Tally the lines below that contain the word "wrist", and give only that number.
**** Data below
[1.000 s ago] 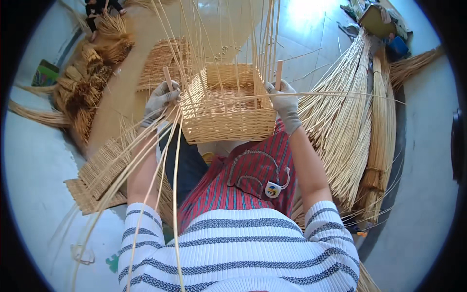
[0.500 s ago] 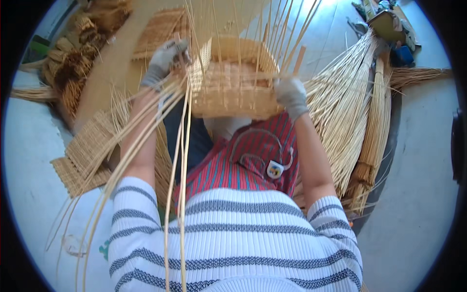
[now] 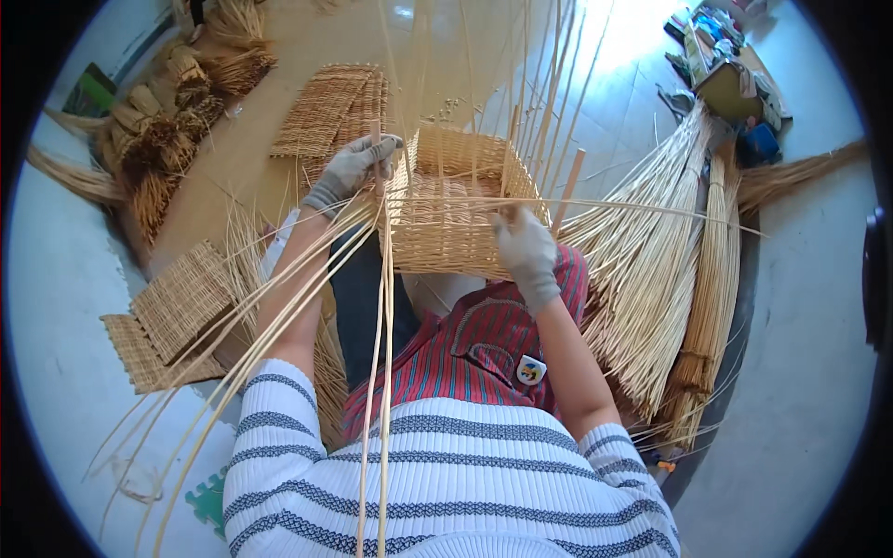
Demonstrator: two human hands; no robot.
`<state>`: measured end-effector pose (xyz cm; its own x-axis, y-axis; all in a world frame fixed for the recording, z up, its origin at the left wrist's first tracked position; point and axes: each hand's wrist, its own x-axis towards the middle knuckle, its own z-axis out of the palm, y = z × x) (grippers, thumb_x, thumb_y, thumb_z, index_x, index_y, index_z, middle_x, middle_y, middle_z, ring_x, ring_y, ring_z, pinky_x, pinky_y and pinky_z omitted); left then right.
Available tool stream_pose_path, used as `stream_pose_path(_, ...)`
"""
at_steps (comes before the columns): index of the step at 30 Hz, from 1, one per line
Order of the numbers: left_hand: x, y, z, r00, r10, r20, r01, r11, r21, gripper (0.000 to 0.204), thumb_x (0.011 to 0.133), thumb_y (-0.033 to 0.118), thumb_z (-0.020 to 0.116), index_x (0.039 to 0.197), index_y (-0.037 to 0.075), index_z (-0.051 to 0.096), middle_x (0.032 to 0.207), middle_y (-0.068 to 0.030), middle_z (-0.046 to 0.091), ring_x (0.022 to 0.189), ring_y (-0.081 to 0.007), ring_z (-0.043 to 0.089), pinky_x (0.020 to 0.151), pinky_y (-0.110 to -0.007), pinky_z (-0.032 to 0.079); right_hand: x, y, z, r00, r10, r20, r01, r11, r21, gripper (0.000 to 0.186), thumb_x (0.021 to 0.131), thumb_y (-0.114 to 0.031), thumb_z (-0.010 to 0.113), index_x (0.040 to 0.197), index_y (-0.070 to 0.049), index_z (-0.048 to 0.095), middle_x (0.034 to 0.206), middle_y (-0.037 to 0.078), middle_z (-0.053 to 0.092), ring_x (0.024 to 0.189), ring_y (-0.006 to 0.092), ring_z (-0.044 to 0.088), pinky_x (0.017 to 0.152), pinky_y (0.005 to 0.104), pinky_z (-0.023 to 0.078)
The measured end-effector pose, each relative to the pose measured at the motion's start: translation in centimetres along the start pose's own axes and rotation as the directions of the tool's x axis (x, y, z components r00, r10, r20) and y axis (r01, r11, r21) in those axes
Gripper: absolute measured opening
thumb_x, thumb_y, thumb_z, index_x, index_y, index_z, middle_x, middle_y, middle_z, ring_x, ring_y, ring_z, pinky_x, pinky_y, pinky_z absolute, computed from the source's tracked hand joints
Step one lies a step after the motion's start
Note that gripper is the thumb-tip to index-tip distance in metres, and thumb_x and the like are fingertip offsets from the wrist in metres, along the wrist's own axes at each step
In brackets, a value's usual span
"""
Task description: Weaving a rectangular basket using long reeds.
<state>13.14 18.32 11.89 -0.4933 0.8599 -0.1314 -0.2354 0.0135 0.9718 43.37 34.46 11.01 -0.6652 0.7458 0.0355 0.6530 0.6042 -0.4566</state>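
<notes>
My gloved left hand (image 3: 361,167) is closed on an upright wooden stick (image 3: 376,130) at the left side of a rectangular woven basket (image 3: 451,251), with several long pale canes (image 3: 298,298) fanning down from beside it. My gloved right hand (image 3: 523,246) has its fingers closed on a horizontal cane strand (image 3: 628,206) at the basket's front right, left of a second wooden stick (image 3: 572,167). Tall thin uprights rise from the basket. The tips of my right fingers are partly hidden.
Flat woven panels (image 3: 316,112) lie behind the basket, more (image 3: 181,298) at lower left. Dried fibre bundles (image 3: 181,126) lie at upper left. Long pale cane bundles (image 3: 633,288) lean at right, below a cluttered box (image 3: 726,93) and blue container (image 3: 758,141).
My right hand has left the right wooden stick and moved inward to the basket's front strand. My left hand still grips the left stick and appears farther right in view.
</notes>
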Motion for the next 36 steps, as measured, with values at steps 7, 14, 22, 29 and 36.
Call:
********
**Result of this task**
2